Read through the listing below, and copy every line where the string "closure" appears.

====== DATASET CONTENT ======

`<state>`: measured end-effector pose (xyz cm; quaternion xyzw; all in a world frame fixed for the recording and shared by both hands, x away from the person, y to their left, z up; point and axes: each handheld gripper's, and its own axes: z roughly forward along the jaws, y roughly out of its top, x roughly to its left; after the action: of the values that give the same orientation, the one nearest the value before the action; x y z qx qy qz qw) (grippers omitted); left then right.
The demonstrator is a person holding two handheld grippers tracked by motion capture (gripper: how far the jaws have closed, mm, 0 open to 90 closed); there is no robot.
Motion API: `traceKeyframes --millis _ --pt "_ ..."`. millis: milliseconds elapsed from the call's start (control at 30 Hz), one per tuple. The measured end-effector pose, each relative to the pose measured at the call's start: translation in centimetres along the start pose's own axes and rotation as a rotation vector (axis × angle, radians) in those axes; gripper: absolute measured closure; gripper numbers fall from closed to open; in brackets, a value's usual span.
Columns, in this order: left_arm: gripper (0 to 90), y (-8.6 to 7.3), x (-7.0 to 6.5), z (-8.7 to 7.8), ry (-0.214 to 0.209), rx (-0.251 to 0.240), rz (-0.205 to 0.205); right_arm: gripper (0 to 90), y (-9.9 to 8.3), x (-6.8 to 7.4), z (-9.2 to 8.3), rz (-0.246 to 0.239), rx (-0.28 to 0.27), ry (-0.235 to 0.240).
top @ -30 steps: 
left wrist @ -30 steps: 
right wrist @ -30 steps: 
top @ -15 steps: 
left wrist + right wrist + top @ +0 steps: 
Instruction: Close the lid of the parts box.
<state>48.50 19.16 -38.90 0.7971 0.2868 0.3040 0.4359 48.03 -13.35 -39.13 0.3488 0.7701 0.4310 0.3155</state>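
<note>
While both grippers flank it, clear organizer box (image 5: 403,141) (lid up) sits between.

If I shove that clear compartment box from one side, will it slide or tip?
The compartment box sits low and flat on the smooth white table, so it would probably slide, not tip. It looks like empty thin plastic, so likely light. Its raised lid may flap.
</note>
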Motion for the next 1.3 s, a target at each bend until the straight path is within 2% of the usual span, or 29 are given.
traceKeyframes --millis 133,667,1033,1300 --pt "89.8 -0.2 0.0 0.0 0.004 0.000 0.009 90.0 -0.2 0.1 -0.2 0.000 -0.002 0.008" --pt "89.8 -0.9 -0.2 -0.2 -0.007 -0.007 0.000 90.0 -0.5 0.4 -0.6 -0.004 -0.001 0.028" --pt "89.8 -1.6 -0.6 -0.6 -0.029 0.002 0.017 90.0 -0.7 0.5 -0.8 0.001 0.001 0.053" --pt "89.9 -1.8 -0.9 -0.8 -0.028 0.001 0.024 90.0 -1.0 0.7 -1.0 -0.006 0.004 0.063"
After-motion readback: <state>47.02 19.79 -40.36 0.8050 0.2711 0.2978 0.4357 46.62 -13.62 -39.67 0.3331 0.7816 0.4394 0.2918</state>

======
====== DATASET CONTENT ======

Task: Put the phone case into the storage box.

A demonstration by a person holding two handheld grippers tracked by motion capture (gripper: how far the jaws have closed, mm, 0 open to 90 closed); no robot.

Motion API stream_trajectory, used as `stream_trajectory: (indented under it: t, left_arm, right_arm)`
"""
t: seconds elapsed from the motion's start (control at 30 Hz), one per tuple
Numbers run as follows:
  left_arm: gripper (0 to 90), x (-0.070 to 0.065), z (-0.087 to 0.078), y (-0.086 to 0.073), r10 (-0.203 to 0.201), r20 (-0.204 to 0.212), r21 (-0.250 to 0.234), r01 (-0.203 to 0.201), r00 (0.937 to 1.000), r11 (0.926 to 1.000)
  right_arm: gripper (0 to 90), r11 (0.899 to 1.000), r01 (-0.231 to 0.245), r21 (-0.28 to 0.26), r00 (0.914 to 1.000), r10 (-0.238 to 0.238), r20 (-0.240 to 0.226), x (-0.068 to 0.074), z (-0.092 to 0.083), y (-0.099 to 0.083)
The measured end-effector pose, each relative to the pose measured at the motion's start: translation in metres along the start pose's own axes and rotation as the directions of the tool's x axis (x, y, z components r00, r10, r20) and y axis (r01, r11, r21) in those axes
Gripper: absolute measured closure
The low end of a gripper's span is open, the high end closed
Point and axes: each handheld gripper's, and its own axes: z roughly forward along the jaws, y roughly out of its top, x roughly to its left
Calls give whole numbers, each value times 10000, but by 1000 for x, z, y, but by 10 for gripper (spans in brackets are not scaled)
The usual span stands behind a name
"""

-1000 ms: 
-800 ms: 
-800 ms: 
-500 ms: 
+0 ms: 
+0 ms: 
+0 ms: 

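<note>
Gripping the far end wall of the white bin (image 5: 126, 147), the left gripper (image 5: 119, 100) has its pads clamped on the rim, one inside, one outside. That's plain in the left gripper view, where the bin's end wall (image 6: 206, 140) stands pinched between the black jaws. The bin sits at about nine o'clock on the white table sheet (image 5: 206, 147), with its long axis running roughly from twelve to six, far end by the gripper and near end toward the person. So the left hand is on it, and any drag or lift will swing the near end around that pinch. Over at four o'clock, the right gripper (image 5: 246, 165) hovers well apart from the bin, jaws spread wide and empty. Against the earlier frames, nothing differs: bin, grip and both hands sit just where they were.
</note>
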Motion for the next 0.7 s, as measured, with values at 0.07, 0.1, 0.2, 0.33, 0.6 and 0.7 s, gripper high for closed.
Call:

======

RESULT OF THE EXERCISE:
Motion API: `traceKeyframes --millis _ --pt "_ ..."`. millis: milliseconds elapsed from the call's start (control at 30 Hz), one per tuple. The measured end-effector pose, each relative to the pose measured at the call's start: translation in centimetres along the start pose's own axes and rotation as a rotation vector (axis × angle, radians) in those axes; gripper: absolute measured closure; gripper numbers fall from closed to open; in brackets, a value's usual span.
Gripper: absolute measured closure

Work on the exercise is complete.